Sigel, the asset manager’s head of digital assets research, posted the transaction history based on Bloomberg pricing data, placing Armstrong’s cumulative sales at more than 1.5 million shares between April 2025 and January 2026.
The largest single-day disposal occurred on June 25, 2025, when Armstrong offloaded 336,265 shares at $355.37 each. The selling continued into early January, with a 40,000-share transaction executed Jan. 5 at $254.92 per share, according to Sigel’s post — the last one to date.
COIN closed Wednesday’s session at $153.20, down from $162.52 the prior day, according to The Block’s COIN price page. The stock traded as high as $262 on Jan. 14 and has ranged between $142.58 and $444.65 over the past 52 weeks.
Coinbase is scheduled to report fourth-quarter and full-year earnings on Thursday.
Sigel’s post came amid a Bloomberg report that Armstrong fell from the Bloomberg Billionaires Index, his net worth dropping more than $10 billion from a July 2025 peak of $17.7 billion. The majority of Armstrong’s remaining $7.5 billion fortune remains tied to his 14% stake in the crypto exchange he co-founded in 2012, the report said.
Analyst calls and product expansion
Armstrong is not the only high-profile holder reducing exposure to the exchange. On Feb. 5, Cathie Wood’s Ark Invest liquidated $17.4 million in Coinbase shares across its exchange-traded funds. During the same period, Ark deployed $17.8 million into Bullish, a competing digital asset exchange.
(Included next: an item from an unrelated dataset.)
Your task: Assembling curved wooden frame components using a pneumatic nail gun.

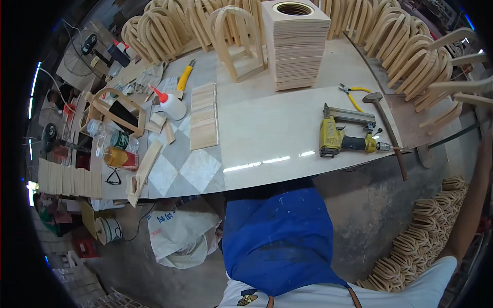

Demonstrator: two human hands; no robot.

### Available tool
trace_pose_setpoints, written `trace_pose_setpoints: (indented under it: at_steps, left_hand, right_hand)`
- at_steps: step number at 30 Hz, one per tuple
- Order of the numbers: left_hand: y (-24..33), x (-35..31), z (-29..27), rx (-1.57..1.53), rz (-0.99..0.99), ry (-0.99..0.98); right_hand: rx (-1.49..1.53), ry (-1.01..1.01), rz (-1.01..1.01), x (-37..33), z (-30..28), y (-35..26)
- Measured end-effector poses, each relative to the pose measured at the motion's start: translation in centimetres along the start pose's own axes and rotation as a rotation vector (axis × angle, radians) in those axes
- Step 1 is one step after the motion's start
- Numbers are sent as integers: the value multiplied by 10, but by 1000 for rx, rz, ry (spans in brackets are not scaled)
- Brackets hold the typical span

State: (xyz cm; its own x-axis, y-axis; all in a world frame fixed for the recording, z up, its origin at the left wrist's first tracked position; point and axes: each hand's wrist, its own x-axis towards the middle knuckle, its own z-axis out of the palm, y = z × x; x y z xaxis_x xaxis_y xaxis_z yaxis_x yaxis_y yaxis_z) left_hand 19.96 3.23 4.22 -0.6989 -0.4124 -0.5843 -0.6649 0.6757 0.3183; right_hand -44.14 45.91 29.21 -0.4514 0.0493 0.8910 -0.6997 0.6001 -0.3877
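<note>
My right arm [471,205] stretches out along the right rim, toward several bent-wood arches [465,84]. The hand at its end [486,137] is mostly cut off by the picture's edge, and its fingers do not show. My left hand is out of sight. On the table before me lies a yellow and black nail gun [336,137]. Beside it are a hammer [382,115] and yellow-handled pliers [354,97]. A tall stack of square wooden plates [298,51], the top one with a round hole, stands at the far middle. Left of it, one arched wooden frame [239,46] stands upright.
Rows of wooden arches [164,31] line the table's back. A red-capped white glue bottle [172,105], thin wood panels [204,123], drink bottles [120,156] and an arched frame [120,110] sit at left. More arches [416,236] are piled on the floor at right; a white sack [182,231] lies below.
</note>
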Motion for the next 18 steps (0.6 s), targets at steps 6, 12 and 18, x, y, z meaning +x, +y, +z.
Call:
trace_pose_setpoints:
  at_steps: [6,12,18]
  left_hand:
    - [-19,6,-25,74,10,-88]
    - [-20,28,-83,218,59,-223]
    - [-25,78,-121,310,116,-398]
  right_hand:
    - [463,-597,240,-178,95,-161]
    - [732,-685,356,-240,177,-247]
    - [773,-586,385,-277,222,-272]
The selling pressure persists despite a Jan. 5 upgrade from Goldman Sachs, which raised COIN to a buy rating from neutral. Goldman analysts set a price target of $303, citing the exchange’s growing mix of non-trading revenue as a buffer against market cycles.
In contrast, JPMorgan reduced its price target for Coinbase by 27% on Tuesday, citing lower trading volumes, “softness in crypto prices,” and decelerating growth in the stablecoin sector, according to the Bloomberg report.
Despite the equity slide and a broader market downturn, Coinbase continues to iterate on its product suite. On Wednesday, the company launched a new wallet infrastructure for autonomous AI agents. “Agentic Wallets” enable AI bots to independently hold funds, send payments, trade tokens, earn yield, and transact onchain, Coinbase said.